## PROVIDED MATERIAL:
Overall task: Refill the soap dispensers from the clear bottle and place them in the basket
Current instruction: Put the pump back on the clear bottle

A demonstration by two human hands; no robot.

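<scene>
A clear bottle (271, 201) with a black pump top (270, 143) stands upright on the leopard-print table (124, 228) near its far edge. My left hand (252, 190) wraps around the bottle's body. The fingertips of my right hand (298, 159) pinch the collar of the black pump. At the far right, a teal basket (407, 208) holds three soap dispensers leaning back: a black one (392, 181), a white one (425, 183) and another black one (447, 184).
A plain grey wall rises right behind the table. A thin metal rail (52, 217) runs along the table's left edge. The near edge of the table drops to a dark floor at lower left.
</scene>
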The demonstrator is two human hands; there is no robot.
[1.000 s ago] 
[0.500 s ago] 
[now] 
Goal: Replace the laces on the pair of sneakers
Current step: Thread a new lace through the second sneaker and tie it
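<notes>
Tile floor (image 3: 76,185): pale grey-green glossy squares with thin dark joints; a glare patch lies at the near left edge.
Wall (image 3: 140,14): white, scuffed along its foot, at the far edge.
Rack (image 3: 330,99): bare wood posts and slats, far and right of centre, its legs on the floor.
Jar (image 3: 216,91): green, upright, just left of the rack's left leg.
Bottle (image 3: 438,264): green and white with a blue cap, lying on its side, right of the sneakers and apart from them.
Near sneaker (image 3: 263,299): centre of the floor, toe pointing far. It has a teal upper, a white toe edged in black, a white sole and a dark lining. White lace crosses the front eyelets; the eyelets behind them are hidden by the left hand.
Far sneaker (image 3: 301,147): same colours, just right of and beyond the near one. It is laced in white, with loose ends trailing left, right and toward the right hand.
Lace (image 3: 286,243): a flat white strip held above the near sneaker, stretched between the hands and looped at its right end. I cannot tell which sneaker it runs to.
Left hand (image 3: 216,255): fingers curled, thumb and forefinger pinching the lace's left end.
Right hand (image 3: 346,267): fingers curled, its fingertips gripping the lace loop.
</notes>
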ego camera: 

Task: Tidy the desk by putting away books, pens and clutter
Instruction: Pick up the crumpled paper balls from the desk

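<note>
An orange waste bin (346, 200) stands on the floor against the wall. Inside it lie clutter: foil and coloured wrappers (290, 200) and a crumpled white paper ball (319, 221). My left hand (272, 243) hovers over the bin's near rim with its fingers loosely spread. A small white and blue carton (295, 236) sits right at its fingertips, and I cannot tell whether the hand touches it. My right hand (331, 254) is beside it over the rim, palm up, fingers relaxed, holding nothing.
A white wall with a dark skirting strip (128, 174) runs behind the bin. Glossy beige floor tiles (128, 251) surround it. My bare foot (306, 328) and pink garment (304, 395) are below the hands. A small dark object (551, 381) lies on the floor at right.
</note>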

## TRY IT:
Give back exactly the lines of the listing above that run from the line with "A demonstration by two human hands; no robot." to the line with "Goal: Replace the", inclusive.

## EXPECTED OUTPUT:
A demonstration by two human hands; no robot.

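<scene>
A clear bottle (271, 201) with a black pump top (270, 143) stands upright on the leopard-print table (124, 228) near its far edge. My left hand (252, 190) wraps around the bottle's body. The fingertips of my right hand (298, 159) pinch the collar of the black pump. At the far right, a teal basket (407, 208) holds three soap dispensers leaning back: a black one (392, 181), a white one (425, 183) and another black one (447, 184).
A plain grey wall rises right behind the table. A thin metal rail (52, 217) runs along the table's left edge. The near edge of the table drops to a dark floor at lower left.
</scene>
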The demonstrator is two human hands; there is no robot.
[1.000 s ago] 
[0.500 s ago] 
[now] 
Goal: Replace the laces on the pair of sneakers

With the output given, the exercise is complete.